When using xmx setting option together with override option, it is required to use xmx setting option first before override.
All options and their values should be separated with space.
Setting to enable ssh or md-sal requires only option ssh or md-sal to be present to enable these functions and no other value is required.
When override is used, then it is not possible to set any other option from simple interface except Java specific options, like xmx and partially also debug.
After override option there should be Netconf test tool complex interface options.
If you want to use external files like schemas or init config file, you should first mount them using -v option of docker.
You should use --publish option to publish ports if you want to use them.
You can use --rm option after docker run to automatically remove docker container after it is stopped.
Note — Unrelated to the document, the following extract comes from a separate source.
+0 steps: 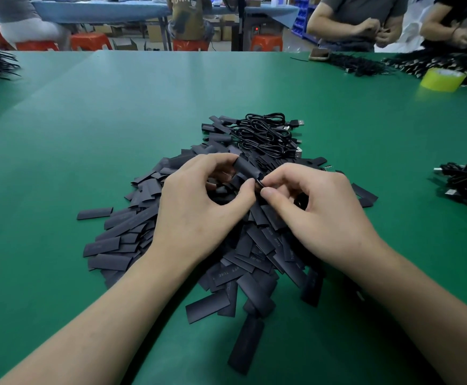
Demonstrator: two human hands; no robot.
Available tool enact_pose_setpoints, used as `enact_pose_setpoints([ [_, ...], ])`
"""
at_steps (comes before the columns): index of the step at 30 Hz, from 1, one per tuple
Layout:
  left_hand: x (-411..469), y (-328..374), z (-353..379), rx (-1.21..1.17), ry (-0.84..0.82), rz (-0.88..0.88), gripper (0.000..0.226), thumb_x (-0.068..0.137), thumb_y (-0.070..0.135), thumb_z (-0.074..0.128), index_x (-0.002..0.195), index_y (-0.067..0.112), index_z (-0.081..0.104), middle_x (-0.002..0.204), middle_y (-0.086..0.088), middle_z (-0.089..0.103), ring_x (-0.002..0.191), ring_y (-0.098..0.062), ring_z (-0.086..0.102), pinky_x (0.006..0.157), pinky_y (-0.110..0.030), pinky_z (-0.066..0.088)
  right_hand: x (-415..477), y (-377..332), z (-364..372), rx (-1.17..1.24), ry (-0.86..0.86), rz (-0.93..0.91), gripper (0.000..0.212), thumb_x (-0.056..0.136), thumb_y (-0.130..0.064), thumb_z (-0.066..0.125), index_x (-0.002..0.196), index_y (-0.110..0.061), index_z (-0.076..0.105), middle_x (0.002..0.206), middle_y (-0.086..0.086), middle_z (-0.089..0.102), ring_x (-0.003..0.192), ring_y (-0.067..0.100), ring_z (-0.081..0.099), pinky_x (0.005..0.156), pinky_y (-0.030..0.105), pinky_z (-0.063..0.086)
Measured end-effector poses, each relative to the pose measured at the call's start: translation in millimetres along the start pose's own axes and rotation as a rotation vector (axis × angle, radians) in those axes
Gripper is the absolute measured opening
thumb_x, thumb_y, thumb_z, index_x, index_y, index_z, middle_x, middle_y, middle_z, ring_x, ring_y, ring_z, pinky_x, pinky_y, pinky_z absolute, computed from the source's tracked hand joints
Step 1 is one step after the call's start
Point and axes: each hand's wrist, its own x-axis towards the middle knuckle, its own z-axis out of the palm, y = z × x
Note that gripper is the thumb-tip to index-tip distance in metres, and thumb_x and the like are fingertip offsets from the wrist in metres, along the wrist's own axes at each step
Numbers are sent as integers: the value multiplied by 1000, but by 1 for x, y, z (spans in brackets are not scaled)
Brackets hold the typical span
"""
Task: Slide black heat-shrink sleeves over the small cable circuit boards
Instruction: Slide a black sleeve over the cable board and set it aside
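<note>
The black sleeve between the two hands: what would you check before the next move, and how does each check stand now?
1. The sleeve is held firmly: ok, the left hand grips it with fingers and thumb.
2. The right hand has its part: ok, it pinches a small dark piece at the sleeve's near end.
3. That piece is a circuit board: cannot tell, the fingers cover most of it.
4. The sleeve's mouth is open and lined up: cannot tell, it is hidden.
5. Spare sleeves are at hand: ok, the pile lies under both hands.
6. More cables are at hand: ok, a cable bundle lies behind the pile.
</note>
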Motion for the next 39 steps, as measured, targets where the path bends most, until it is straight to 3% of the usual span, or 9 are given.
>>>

docker run --publish 1024-1123:1024-1123 -v ./schemas:/opt/schemas -v ./i.xml:/opt/i.xml -it frinx/netconf-testtool \
--xmx 1G --port 1024 --devices 100 --schemas ./schemas --init-conf ./i.xml --ssh --md-sal --debug

you can also use help option to show how to use it using -h or --help

docker run --rm -it frinx/netconf-testtool --help

you can also override simple interface of starting script and use all options of test tool directly

docker run --publish 1024-1123:1024-1123 -v ./schemas:/opt/schemas -v ./i.xml:/opt/i.xml -v ./notification.xml:/opt/notification.xml \
            -it frinx/netconf-testtool --xmx 1G --override \
            --ssh true \
            --md-sal true \
            --starting-port 1024 \
            --device-count 100 \
            --schemas-dir ./schemas \
            --initial-config ./i.xml \
            --notification-file ./notification.xml \
            --debug true

note
If you override starting script options, you should set Java heap size using -x or --xmx option before --override option.
You could not use any other starting script options except xmx and debug option.
If you override starting script options, --debug option activate only Java and shell debug mode, but not debug mode of test tool itself.
If you want to start debug mode of netconf test tool, you should use debug options of Netconf test tool directly.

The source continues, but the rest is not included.